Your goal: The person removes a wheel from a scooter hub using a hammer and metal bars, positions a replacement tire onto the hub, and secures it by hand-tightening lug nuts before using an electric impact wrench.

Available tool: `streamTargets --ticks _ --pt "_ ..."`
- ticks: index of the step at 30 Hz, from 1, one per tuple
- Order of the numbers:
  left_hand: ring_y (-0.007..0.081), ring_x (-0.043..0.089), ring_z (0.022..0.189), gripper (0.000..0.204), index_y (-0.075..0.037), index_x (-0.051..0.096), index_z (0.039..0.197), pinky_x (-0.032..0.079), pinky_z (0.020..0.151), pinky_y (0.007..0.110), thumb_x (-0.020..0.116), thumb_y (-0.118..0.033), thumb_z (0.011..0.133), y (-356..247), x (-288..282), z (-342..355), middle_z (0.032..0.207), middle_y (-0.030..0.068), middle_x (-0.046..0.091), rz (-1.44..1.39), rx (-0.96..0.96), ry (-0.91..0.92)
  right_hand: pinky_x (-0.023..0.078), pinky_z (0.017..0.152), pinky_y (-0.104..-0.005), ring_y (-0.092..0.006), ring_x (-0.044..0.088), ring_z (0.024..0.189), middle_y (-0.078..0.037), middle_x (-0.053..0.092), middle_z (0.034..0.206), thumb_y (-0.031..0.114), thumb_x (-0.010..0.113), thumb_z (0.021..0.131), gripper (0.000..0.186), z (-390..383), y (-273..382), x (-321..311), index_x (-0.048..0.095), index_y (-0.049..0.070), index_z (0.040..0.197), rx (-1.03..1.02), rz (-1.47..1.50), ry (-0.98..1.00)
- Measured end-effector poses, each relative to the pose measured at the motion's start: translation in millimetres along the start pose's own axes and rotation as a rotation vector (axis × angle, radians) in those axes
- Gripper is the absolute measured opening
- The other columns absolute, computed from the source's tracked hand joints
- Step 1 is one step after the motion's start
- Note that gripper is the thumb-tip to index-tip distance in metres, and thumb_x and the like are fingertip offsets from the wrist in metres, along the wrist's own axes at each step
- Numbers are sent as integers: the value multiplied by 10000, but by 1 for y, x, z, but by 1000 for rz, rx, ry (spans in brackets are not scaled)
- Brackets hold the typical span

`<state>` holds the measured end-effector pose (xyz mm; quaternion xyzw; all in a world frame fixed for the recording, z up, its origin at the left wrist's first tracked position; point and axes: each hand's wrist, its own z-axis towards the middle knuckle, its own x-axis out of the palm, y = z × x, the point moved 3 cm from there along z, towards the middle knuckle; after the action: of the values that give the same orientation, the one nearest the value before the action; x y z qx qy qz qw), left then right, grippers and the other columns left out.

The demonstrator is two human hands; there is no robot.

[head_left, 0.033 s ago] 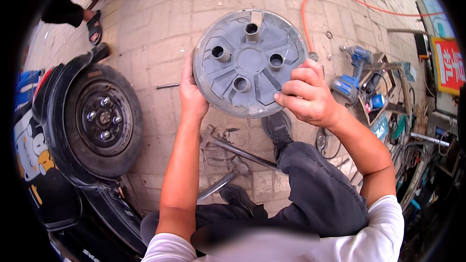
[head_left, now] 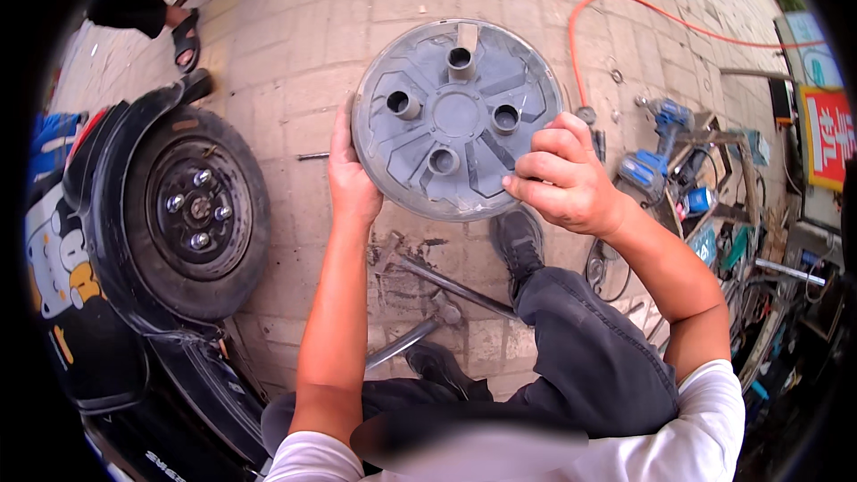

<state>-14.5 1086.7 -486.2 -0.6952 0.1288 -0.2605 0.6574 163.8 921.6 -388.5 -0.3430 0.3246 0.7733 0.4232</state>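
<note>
A round grey plastic wheel cover (head_left: pixel 458 113) is held up in front of me, its inner face with several hollow round tubes turned toward me. My left hand (head_left: pixel 353 180) is closed on the cover's left rim, its fingers mostly hidden behind. At the lower right rim, my right hand (head_left: pixel 564 177) grips the edge between thumb and curled fingers. To the left stands a vehicle's wheel (head_left: pixel 198 214) with a black tyre, bare hub and several shiny nuts; the cover is well apart from it.
Two hammers, one a long-handled hammer (head_left: pixel 451 288), lie on the paving by my feet. At the right are a blue cordless impact wrench (head_left: pixel 656 147), an orange hose (head_left: pixel 576 45) and a clutter of tools. Another person's sandalled foot (head_left: pixel 186 40) is at the upper left.
My view has shifted slightly, so the wheel, floor and tools sit a little farther right and lower in the picture. Both hands keep their hold on the wheel cover.
</note>
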Motion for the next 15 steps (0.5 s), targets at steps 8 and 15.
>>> streamTargets --ticks 8,15 --pt "216 593 1019 504 -41 585 1167 466 903 318 719 13 685 -52 -141 -56 1106 104 614 631 364 -376 372 854 -431 -244 531 953 -20 589 943 55 664 591 259 97 -1 110 606 107 838 -111 37 194" --pt "276 531 758 421 -68 615 1004 442 671 396 779 -82 616 -92 -134 -110 782 85 488 1171 243 -543 404 836 -421 -297 537 954 -70 592 1031 68 747 658 413 149 53 162 595 70 1042 -216 488 331"
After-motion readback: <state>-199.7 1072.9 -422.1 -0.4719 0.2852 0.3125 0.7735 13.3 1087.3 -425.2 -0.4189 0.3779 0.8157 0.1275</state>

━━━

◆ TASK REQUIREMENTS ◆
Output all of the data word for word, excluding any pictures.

◆ RESPONSE FOR THIS EXERCISE ◆
Your goal: The person removes a wheel from a scooter hub using a hammer and metal bars, positions a replacement tire onto the hub, and secures it by hand-tightening lug nuts before using an electric impact wrench.

Available tool: `streamTargets --ticks _ --pt "_ ..."`
- ticks: index of the step at 30 Hz, from 1, one per tuple
- Order of the numbers:
  left_hand: ring_y (-0.007..0.081), ring_x (-0.043..0.089), ring_z (0.022..0.189), gripper (0.000..0.204), index_y (-0.075..0.037), index_x (-0.051..0.096), index_z (0.039..0.197), pinky_x (-0.032..0.079), pinky_z (0.020..0.151), pinky_y (0.007..0.110), thumb_x (-0.020..0.116), thumb_y (-0.118..0.033), thumb_z (0.011..0.133), y (-356..247), x (-288..282), z (-342..355), middle_z (0.032..0.207), middle_y (-0.030..0.068), middle_x (-0.046..0.091), rz (-1.44..1.39), rx (-0.96..0.96), ry (-0.91..0.92)
  right_hand: pinky_x (-0.023..0.078), pinky_z (0.017..0.152), pinky_y (-0.104..-0.005), ring_y (-0.092..0.006), ring_x (-0.044..0.088), ring_z (0.024..0.189), middle_y (-0.078..0.037), middle_x (-0.053..0.092), middle_z (0.034..0.206), thumb_y (-0.031..0.114), thumb_x (-0.010..0.113), thumb_z (0.021..0.131), gripper (0.000..0.186), z (-390..383), y (-273..382), x (-321..311), index_x (-0.048..0.095), index_y (-0.049..0.070), index_z (0.040..0.197), rx (-1.03..1.02), rz (-1.47..1.50), ry (-0.98..1.00)
- Measured end-effector poses, each relative to the pose measured at the motion's start: translation in millimetres along the start pose's own axes and rotation as a rotation vector (axis × angle, radians) in those axes
- Gripper is the absolute measured opening
- The other columns absolute, computed from the source's tracked hand joints
- Step 1 is one step after the motion's start
- Note that gripper is the thumb-tip to index-tip distance in metres, and thumb_x and the like are fingertip offsets from the wrist in metres, along the wrist's own axes at each step
- Numbers are sent as integers: the value multiplied by 10000, but by 1 for y, x, z, but by 1000 for rz, rx, ry (spans in brackets are not scaled)
- Brackets hold the typical span

`<state>` holds the measured end-effector pose (xyz mm; quaternion xyzw; all in a world frame fixed for the recording, z up, its origin at the left wrist's first tracked position; point and axes: each hand's wrist, its own z-axis towards the middle knuckle, its own x-axis out of the palm, y = z × x, the point moved 3 cm from there along z, towards the middle knuckle; after the action: of the values that give the same orientation, the one nearest the value before the action; x y z qx qy qz qw), left then right, grippers and the other columns left out.

The demonstrator is two human hands; there is no robot.

[head_left, 0.033 s ago] 
[head_left, now] 

<state>-14.5 1086.7 -486.2 -0.6952 0.1288 -0.2605 0.6574 163.8 921.6 -388.5 -0.3430 0.3246 0.7733 0.4232</state>
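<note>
A round grey plastic wheel cover (head_left: pixel 458 113) is held up in front of me, its inner face with several hollow round tubes turned toward me. My left hand (head_left: pixel 353 180) is closed on the cover's left rim, its fingers mostly hidden behind. At the lower right rim, my right hand (head_left: pixel 564 177) grips the edge between thumb and curled fingers. To the left stands a vehicle's wheel (head_left: pixel 198 214) with a black tyre, bare hub and several shiny nuts; the cover is well apart from it.
Two hammers, one a long-handled hammer (head_left: pixel 451 288), lie on the paving by my feet. At the right are a blue cordless impact wrench (head_left: pixel 656 147), an orange hose (head_left: pixel 576 45) and a clutter of tools. Another person's sandalled foot (head_left: pixel 186 40) is at the upper left.
My view has shifted slightly, so the wheel, floor and tools sit a little farther right and lower in the picture. Both hands keep their hold on the wheel cover.
</note>
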Motion for the next 15 steps (0.5 s), targets at steps 8 and 15.
>>> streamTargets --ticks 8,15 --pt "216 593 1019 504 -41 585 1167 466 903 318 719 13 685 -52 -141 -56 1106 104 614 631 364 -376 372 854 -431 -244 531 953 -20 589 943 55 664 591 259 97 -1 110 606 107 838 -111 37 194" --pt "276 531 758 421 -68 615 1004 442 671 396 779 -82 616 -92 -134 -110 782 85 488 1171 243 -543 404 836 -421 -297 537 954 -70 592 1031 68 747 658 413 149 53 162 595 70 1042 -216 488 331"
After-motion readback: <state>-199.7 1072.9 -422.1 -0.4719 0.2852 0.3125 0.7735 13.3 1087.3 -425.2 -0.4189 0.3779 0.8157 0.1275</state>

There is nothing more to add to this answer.